EXERCISE REQUIREMENTS →
Give the lines below again exactly, starting with the line that holds "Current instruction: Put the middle" and going on through the line that holds "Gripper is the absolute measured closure".

Stored items →

- - -

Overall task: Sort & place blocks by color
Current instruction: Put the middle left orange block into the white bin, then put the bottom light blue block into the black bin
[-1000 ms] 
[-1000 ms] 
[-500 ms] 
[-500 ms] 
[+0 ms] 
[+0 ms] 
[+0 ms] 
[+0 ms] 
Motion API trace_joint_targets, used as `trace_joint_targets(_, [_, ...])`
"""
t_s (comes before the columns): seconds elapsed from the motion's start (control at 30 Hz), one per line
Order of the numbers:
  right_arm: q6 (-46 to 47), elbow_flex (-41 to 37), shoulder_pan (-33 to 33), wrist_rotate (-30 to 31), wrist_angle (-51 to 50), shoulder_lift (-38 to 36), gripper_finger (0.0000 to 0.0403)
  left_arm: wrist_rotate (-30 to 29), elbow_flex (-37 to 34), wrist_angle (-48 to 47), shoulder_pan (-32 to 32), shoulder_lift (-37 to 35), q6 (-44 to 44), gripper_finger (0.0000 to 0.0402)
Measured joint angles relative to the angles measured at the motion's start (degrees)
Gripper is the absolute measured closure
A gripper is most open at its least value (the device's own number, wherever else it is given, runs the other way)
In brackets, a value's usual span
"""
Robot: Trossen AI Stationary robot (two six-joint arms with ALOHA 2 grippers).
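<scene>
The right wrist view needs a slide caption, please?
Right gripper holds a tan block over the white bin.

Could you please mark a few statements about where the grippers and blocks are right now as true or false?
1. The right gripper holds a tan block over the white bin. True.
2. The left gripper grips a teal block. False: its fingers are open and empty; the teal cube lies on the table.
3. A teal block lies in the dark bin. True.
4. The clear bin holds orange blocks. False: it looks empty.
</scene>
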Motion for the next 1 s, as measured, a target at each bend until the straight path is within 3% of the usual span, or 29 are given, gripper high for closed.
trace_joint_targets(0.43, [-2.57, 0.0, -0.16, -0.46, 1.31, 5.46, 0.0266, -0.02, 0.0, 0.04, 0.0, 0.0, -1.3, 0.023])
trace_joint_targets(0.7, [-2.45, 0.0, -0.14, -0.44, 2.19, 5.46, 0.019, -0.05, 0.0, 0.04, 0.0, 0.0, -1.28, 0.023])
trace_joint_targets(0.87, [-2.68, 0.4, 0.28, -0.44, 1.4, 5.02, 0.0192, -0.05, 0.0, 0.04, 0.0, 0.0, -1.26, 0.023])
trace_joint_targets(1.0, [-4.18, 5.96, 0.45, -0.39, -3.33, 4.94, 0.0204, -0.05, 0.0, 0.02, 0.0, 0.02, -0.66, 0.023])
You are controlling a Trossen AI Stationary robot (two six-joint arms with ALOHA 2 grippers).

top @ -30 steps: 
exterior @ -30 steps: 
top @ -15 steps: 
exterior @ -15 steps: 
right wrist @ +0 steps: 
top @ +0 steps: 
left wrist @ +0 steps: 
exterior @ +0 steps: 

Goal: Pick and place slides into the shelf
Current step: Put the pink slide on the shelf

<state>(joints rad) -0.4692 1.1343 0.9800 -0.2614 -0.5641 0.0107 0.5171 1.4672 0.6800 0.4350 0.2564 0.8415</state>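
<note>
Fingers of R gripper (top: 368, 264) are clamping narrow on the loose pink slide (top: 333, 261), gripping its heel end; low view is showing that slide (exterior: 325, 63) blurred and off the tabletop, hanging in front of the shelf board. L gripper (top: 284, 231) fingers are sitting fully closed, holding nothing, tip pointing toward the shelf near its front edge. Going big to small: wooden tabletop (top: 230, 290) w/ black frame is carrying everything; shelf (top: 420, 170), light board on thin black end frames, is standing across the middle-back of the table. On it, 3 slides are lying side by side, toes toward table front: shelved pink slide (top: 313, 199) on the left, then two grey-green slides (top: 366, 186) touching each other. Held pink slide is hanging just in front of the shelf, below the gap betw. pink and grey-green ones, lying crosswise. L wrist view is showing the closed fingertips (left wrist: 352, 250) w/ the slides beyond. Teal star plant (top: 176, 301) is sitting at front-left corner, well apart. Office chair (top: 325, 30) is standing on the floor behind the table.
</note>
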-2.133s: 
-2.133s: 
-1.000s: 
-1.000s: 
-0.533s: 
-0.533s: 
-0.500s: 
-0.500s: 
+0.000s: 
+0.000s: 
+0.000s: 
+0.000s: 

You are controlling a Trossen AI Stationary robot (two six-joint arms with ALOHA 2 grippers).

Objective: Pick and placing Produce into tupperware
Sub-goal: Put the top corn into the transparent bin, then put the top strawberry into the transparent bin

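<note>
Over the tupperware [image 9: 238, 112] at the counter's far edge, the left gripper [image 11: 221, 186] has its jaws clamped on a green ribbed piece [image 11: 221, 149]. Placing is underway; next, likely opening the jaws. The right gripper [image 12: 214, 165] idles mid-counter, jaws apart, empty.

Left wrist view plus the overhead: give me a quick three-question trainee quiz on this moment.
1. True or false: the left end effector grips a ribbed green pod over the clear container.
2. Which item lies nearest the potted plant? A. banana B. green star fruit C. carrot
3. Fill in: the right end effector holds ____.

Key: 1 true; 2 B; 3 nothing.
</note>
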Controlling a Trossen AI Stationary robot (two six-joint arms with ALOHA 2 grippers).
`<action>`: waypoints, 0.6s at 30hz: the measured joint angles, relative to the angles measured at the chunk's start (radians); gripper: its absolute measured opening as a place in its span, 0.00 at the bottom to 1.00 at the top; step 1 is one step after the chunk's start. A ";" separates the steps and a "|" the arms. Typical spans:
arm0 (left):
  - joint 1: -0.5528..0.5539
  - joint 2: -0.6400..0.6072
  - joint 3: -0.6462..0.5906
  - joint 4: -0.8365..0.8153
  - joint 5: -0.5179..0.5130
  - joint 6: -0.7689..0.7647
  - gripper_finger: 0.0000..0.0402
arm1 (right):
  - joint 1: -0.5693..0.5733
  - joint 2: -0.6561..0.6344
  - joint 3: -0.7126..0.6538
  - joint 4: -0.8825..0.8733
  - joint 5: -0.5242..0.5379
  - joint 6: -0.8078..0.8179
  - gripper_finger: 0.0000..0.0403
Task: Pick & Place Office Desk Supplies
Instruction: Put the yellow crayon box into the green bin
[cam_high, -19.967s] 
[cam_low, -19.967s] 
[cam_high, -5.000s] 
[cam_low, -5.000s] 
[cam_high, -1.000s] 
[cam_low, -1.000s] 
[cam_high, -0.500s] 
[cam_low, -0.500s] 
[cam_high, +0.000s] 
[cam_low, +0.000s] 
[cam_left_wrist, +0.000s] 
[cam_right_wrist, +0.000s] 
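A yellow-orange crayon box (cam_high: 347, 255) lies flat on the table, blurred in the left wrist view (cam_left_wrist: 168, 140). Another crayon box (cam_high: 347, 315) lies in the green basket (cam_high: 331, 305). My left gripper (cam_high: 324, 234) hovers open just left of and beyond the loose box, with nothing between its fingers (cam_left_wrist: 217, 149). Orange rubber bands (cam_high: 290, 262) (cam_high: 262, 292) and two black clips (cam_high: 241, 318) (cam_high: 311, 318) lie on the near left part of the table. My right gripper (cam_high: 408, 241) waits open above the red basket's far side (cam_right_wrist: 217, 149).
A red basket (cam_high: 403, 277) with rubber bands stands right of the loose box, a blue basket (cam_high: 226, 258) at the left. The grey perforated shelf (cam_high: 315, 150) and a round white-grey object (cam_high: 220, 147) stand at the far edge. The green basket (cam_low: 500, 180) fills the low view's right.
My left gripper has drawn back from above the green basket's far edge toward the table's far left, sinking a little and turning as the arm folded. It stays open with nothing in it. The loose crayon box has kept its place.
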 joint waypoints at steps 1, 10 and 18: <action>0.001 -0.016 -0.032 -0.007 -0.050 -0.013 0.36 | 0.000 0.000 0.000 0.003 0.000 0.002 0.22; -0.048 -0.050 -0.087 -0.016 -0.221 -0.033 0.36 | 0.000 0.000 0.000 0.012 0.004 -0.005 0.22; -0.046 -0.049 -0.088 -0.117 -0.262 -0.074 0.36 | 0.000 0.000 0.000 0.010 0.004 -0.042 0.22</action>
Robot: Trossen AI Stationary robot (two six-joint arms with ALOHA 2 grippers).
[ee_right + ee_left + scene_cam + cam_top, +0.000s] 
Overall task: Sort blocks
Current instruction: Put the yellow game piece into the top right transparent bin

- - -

FINISHED TASK →
Current instruction: Put the middle left orange block into the white bin, then put the bottom light blue block into the black bin
[-1000 ms] 
[-1000 ms] 
[-500 ms] 
[-500 ms] 
[+0 ms] 
[+0 ms] 
[+0 ms] 
[+0 ms] 
Motion API trace_joint_targets, used as `trace_joint_targets(_, [_, ...])`
"""
t_s (comes before the columns): seconds elapsed from the motion's start (control at 30 Hz), one per line
Order of the numbers:
  right_arm: q6 (-46 to 47), elbow_flex (-41 to 37), shoulder_pan (-33 to 33), wrist_rotate (-30 to 31), wrist_angle (-51 to 50), shoulder_lift (-38 to 36), gripper_finger (0.0000 to 0.0403)
  left_arm: wrist_rotate (-30 to 29), elbow_flex (-37 to 34), wrist_angle (-48 to 47), shoulder_pan (-32 to 32), shoulder_lift (-37 to 35), q6 (-44 to 44), gripper_finger (0.0000 to 0.0402)
Measured joint angles relative to the angles measured at the motion's start (degrees)
Gripper is the absolute measured closure

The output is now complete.